Exercise directions -> Keeping each word and mark in place, write out the full listing once more.

──────────

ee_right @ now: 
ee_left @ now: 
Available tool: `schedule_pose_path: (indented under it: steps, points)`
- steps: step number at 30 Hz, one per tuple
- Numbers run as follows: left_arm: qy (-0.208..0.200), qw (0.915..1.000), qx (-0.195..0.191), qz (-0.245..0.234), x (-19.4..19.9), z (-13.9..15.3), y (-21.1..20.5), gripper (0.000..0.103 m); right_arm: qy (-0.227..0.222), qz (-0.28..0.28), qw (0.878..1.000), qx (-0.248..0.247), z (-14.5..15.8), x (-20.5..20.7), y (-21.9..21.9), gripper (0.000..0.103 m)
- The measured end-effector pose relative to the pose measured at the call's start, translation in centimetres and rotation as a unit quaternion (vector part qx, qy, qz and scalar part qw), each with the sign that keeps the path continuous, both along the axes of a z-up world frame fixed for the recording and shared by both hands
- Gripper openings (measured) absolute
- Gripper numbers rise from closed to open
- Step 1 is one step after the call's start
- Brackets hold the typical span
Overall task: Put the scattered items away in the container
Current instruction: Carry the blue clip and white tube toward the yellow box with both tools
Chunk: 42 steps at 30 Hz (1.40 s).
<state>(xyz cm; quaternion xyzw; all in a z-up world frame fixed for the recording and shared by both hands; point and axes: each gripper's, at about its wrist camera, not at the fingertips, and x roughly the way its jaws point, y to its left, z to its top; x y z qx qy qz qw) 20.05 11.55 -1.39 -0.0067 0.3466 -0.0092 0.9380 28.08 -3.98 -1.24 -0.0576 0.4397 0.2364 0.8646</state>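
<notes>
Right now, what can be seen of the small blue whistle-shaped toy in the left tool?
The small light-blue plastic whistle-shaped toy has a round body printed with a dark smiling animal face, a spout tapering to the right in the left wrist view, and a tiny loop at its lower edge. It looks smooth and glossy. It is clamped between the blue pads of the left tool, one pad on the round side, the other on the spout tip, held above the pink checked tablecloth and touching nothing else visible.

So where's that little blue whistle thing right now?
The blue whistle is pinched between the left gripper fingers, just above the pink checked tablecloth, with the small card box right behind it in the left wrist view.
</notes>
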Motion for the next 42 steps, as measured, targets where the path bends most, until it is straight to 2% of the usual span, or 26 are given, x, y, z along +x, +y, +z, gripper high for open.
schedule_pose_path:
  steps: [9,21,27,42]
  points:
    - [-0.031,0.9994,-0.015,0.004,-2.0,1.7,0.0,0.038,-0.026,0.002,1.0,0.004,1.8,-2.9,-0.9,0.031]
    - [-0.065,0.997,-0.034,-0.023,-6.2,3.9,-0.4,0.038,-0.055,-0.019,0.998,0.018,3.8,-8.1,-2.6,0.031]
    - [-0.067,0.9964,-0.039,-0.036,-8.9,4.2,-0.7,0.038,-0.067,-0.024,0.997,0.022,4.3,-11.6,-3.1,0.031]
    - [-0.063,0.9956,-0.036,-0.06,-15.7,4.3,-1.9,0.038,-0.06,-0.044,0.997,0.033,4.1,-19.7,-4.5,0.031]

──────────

Response for this exercise ->
ee_right @ now: 
ee_left @ now: 
Available tool: `schedule_pose_path: (indented under it: steps, points)`
- steps: step number at 30 Hz, one per tuple
- Numbers run as follows: left_arm: qy (-0.208..0.200), qw (0.915..1.000), qx (-0.195..0.191), qz (-0.245..0.234), x (-19.4..19.9), z (-13.9..15.3), y (-21.1..20.5), gripper (0.000..0.103 m); right_arm: qy (-0.227..0.222), qz (-0.28..0.28), qw (0.878..1.000), qx (-0.248..0.247), z (-14.5..15.8), x (-20.5..20.7), y (-21.9..21.9), gripper (0.000..0.103 m)
- The measured end-effector pose relative to the pose measured at the call's start, translation in centimetres and rotation as a unit quaternion (vector part qx, qy, qz and scalar part qw), each with the sign that keeps the path continuous, both along the axes of a z-up world frame fixed for the recording and shared by both hands
- Gripper openings (measured) absolute
- Gripper numbers rise from closed to open
- Step 1 is one step after the call's start
- Brackets hold the typical span
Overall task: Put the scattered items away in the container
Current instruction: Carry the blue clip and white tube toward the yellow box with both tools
Chunk: 42 steps at 30 Hz (1.40 s).
<state>(xyz cm; quaternion xyzw; all in a z-up world frame fixed for the recording and shared by both hands; point and axes: each gripper's, at about its wrist camera, not at the fingertips, and x roughly the way its jaws point, y to its left, z to its top; x y z qx qy qz qw) 20.05 11.55 -1.39 -0.0067 0.3466 -0.0092 0.9380 28.08 -3.98 -1.24 -0.0576 0.4397 0.2364 0.8646</state>
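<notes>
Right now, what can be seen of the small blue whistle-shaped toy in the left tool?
The small light-blue plastic whistle-shaped toy has a round body printed with a dark smiling animal face, a spout tapering to the right in the left wrist view, and a tiny loop at its lower edge. It looks smooth and glossy. It is clamped between the blue pads of the left tool, one pad on the round side, the other on the spout tip, held above the pink checked tablecloth and touching nothing else visible.

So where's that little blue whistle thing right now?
The blue whistle is pinched between the left gripper fingers, just above the pink checked tablecloth, with the small card box right behind it in the left wrist view.
</notes>
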Motion for the next 42 steps, as measured, targets where the path bends most, until it is straight to 2% of the usual span, or 26 are given, x, y, z along +x, +y, +z, gripper high for open.
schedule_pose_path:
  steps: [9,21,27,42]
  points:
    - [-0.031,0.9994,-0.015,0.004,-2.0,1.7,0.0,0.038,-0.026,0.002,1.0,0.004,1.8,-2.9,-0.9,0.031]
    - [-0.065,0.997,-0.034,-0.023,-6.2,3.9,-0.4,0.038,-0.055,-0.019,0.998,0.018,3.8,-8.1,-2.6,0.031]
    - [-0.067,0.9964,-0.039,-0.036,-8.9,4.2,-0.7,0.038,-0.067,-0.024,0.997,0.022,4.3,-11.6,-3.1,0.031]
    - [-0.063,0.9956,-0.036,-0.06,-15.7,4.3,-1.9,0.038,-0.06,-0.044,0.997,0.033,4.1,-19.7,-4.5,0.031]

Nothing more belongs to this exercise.